Just to give you an example of how this works day to day in my team (I am the tech lead):
- Developers work on a task locally on their machine. We have a DEV environment with cloud resources that they can hook into when running the service locally. They are also able to deploy the code to the DEV environment so it can be tested more long-term and with everyone being able to access it and work with it.
- When they are finished with their work, they open a pull request for review.
- When the PR is approved and merged into the main branch (if not approved, the above steps repeat until it is approved), the developers create a new pipeline run from the main branch.
- This pipeline will (when clicking the button to do so) deploy the code, including any db migration script if necessary, to the targeted environment.
- First, they deploy the pipeline to DEV again to ensure that the software build is in a deployable state.
- Then, they deploy it to our TEST environment.

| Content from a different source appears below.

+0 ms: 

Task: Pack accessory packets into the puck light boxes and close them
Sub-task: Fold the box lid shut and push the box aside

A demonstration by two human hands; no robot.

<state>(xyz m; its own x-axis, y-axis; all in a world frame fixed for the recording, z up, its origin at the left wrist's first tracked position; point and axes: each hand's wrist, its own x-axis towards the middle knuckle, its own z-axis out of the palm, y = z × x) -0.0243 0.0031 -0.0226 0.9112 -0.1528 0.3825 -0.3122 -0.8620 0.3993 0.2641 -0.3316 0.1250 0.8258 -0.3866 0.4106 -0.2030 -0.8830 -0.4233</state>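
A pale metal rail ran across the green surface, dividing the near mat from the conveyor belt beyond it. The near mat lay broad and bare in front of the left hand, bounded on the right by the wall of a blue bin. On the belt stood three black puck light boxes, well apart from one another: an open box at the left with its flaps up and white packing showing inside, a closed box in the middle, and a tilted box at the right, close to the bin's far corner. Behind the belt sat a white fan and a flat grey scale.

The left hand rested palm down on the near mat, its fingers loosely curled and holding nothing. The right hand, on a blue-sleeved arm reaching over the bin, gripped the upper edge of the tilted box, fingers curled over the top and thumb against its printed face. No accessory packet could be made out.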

- Now the pipeline goes in the freezer. Developers/QA/stakeholders use the TEST environment to vet the new version. This contains a demo to the product manager, regression tests to check for behaviors that have broken, performance tests when we expect the change to affect the application's behavior, and an overall sanity check that all requirements are met.

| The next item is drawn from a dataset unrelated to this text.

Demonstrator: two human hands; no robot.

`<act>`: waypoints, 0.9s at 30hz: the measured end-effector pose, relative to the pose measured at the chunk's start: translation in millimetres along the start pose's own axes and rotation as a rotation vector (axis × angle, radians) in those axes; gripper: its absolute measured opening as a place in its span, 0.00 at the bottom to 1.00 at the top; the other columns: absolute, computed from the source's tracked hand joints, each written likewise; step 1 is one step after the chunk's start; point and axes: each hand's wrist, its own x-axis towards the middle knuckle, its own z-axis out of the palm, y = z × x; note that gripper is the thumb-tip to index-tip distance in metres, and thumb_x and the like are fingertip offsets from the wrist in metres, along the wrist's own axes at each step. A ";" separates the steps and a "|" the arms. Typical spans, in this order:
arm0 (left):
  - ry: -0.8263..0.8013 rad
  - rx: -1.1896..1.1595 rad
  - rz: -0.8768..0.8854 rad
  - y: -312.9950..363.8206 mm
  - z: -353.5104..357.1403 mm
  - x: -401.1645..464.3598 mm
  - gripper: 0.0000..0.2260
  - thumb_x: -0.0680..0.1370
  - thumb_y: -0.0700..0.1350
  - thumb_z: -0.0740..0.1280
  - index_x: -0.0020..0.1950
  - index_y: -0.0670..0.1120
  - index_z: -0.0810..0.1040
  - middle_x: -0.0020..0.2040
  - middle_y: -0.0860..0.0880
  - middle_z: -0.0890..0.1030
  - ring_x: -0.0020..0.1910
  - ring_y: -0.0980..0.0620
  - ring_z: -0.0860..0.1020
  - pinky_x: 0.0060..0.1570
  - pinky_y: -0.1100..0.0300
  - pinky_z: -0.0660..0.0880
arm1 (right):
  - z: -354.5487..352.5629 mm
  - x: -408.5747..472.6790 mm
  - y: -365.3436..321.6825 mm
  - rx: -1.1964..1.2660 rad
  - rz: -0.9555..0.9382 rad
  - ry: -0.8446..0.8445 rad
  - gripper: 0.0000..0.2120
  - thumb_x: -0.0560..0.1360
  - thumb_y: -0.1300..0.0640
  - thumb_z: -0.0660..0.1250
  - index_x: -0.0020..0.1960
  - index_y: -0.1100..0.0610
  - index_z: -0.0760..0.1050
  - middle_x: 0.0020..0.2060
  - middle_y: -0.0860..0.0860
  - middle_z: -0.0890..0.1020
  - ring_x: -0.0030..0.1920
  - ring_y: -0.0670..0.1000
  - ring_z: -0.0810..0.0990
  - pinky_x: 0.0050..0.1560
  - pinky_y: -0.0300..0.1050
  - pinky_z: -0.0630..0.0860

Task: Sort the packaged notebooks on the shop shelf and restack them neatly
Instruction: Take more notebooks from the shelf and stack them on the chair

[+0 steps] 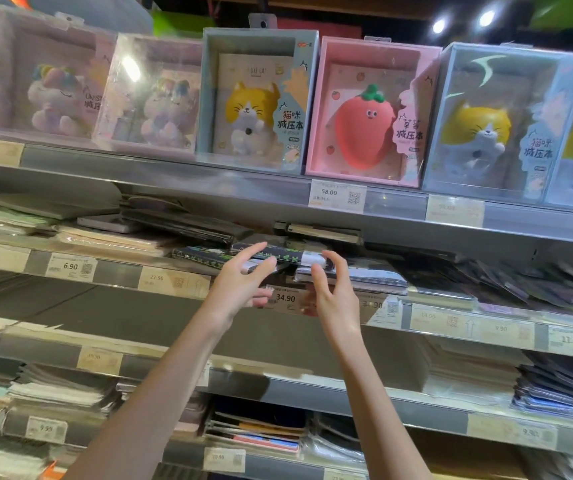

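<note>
Notebooks in plastic wrap are lying in loose stacks along the middle shelf, across the centre of the frame. Left hand is reaching up with fingers spread and relaxed, its fingertips sitting at the front edge of a dark notebook. Right hand is hovering just beside, fingers loosely curved, fingertips near the white label end of that notebook, gripping nothing. Price tag is showing between both wrists.

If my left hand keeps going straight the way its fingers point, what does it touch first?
Most likely the dark packaged notebook with green lettering at the shelf edge; the left hand's fingertips already look nearly on it, though depth is unclear.
</note>
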 end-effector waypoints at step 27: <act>0.505 -0.753 -0.297 1.1 -1.4 -16.2 0.39 0.69 0.48 0.74 0.71 0.50 0.53 0.68 0.39 0.66 0.59 0.43 0.73 0.49 0.46 0.77 | 36.8 -24.6 -29.3 0.523 0.167 0.488 0.17 0.74 0.43 0.65 0.54 0.49 0.62 0.44 0.48 0.67 0.43 0.46 0.71 0.39 0.39 0.68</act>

- When everyone is happy, the developer opens a release request ticket. They include documentation of what the change contains, whether this deploy comes with an outage, evidence of approval from all necessary stakeholders, a step-by-step deployment plan which is almost always just "perform the PROD deploy step in [this] pipeline", and a step by step guide on what to do in case that deployment does not work or something break (usually this links to the last deployed pipeline in PROD so that we can rerun that one to bring PROD back to its previous state).

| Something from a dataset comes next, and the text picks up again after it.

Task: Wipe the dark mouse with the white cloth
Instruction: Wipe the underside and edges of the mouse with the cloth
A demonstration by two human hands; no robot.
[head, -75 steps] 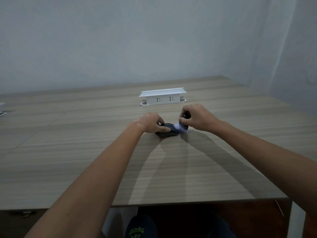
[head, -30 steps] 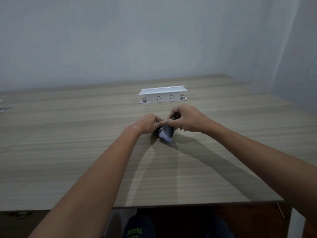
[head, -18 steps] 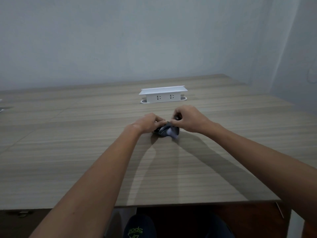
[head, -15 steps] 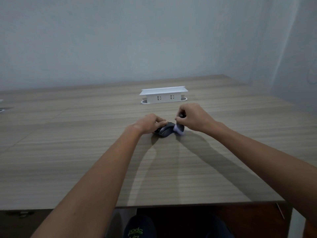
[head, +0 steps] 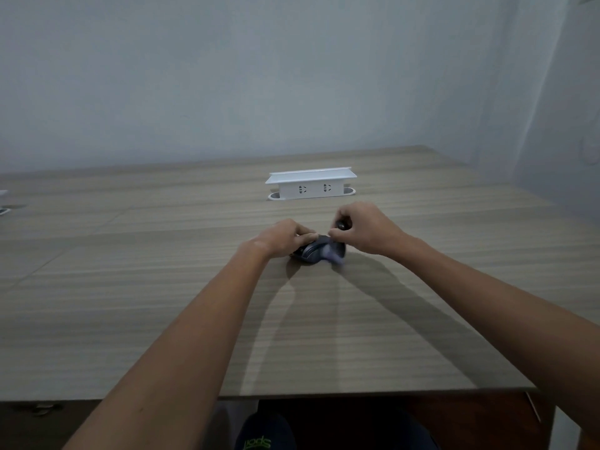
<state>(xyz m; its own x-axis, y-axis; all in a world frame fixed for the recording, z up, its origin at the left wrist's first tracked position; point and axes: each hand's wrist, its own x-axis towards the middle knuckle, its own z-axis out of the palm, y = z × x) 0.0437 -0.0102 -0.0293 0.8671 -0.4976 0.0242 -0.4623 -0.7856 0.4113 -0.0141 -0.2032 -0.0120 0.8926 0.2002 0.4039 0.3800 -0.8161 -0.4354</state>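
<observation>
The dark mouse [head: 311,253] lies on the wooden table [head: 162,303] in front of me, partly covered by both hands. My left hand [head: 281,237] grips its left side and holds it down. My right hand [head: 363,227] pinches the small white cloth [head: 333,254] and presses it on the mouse's right half; a corner of the cloth hangs down to the tabletop. A small dark round object [head: 343,225] shows between the fingers of my right hand.
A white socket box [head: 310,187] stands on the table behind the hands. A pale object [head: 4,203] sits at the table's far left edge. The wall rises behind the table. The table's near edge is close to my body.
My right hand has rubbed the cloth back and forth over the mouse: left and down, away to the right, then back onto its right side. My left hand has stayed on the mouse.
</observation>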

- I review the release request, approve it, and I start the PROD deploy step of that pipeline. It is paramount that the pipeline I use to deploy the code is the exact same pipeline that was used to deploy to the TEST environment, so that I am sure that we are deploying the exact same version and not some other version that may have other changes added into it.
- After release, the developer vets that the changes have made it into the PROD version and does a basic sanity test. If OK, the release request is marked as a success. If not OK, we perform the rollback maneuver and repeat this process depending on what it is that didn't work.
It sounds like a lot of work but it is actually significantly easier to perform these individual steps than it is to rely on developers manually doing everything on their machine and hoping that they don't make a mistake. I can rely on the pipeline deploying all necessary content and for it to behave consistently for every release, instead of opening the door to anyone being able to forget anything during any release because they have to manually keep track of everything.
I strongly suggest you move towards a pipeline-driven deployment system. This not only provides safety in not accidentally touching PROD, it also provides clear build versioning, so that you can be sure that the thing you're intending to deploy to PROD is the exact same version that you deployed to your test environment (no sneaky commits that get added inbetween your test and PROD deploy).